What you will do: Below is a listing; print exactly its lines from the one containing "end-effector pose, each" down to the one containing "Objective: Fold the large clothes", both inclusive, with every picture left out.

———

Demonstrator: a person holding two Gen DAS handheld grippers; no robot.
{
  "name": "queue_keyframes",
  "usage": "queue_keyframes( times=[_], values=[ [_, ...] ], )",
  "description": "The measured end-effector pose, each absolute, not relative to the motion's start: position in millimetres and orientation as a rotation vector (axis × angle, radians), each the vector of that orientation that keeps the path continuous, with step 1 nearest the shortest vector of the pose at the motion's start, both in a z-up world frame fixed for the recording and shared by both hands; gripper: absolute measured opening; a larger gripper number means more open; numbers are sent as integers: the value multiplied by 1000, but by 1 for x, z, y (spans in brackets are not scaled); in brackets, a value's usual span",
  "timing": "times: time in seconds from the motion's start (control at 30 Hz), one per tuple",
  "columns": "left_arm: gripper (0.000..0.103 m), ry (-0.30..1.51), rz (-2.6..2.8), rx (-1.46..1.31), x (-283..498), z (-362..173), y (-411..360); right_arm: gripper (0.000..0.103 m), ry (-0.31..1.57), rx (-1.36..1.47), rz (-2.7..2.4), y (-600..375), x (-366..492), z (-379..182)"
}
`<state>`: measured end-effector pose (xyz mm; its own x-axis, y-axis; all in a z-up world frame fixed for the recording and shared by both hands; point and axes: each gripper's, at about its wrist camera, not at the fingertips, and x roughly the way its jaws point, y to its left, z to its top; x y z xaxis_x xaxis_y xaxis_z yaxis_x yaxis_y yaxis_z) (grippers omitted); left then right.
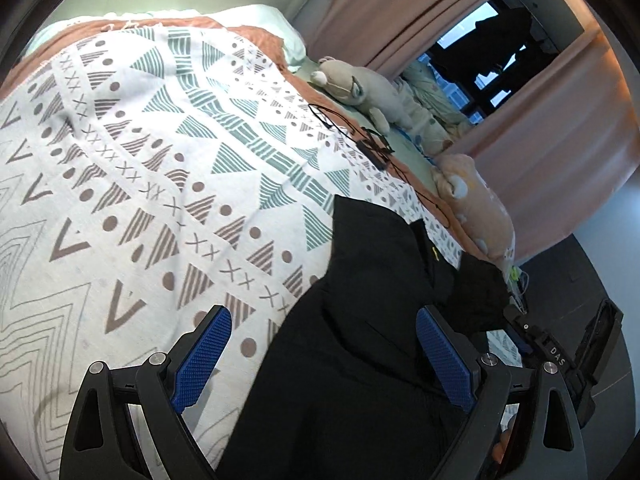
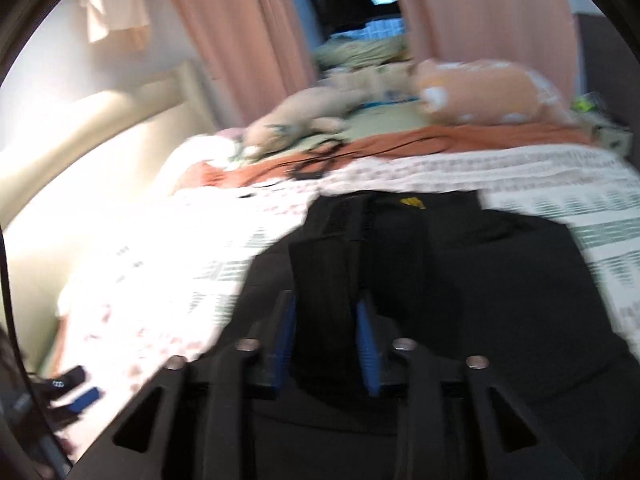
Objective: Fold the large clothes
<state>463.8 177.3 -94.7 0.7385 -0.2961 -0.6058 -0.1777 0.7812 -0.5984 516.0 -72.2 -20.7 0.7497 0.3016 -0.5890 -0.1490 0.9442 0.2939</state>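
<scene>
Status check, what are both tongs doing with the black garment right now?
Left tongs open, hovering over black garment. Right tongs shut on a fold of it. Garment on patterned bedspread. Black cable and plush toys beyond, apart.

The left gripper (image 1: 324,344) hangs over the bed with its blue pads (image 1: 202,356) spread wide, nothing between them. A black garment (image 1: 360,320) lies rumpled on the patterned blanket (image 1: 140,152), passing under the right-hand pad; a small yellow mark (image 1: 435,253) shows near its upper folds. The right gripper (image 1: 560,352) sits at the lower right edge, beside the garment; its jaws cannot be made out. Along the far side of the bed lie a grey plush (image 1: 360,88) and an orange plush (image 1: 476,204), with a black cable (image 1: 360,136) on the blanket between them. Pink curtains (image 1: 400,8) hang behind
</scene>
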Motion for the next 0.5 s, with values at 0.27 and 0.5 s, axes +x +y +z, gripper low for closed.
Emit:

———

Written response:
  "description": "The measured end-effector pose, each absolute, not relative to the motion's start: position in millimetres and orientation as a rotation vector (axis × angle, radians), each the vector of that orientation that keeps the path continuous, with step 1 nearest the shortest vector of the pose at the motion's start, both in a z-up world frame fixed for the recording and shared by both hands; gripper: absolute measured opening; a larger gripper number means more open; numbers are sent as integers: the value multiplied by 1000, but by 1 for x, z, y (spans in brackets are not scaled); in brackets, a value's usual span",
  "timing": "times: time in seconds from the motion's start (control at 30 Hz), one per tuple",
  "columns": "left_arm: gripper (0.000..0.103 m), ry (-0.30..1.51), rz (-2.6..2.8), rx (-1.46..1.31), x (-283..498), z (-362..173), y (-411..360); right_arm: gripper (0.000..0.103 m), ry (-0.31..1.57), rx (-1.36..1.47), rz (-2.7..2.4), y (-600..375), x (-366..492), z (-379..182)"
}
`<state>`: measured end-effector pose (xyz mm; its own x-axis, y-axis; all in a z-up world frame fixed for the recording and shared by both hands; point and axes: each gripper's, at about its wrist camera, not at the fingertips, and x roughly the way its jaws point, y to its left, z to its top; x y z xaxis_x xaxis_y xaxis_z yaxis_x yaxis_y yaxis_z) (grippers omitted); left then right.
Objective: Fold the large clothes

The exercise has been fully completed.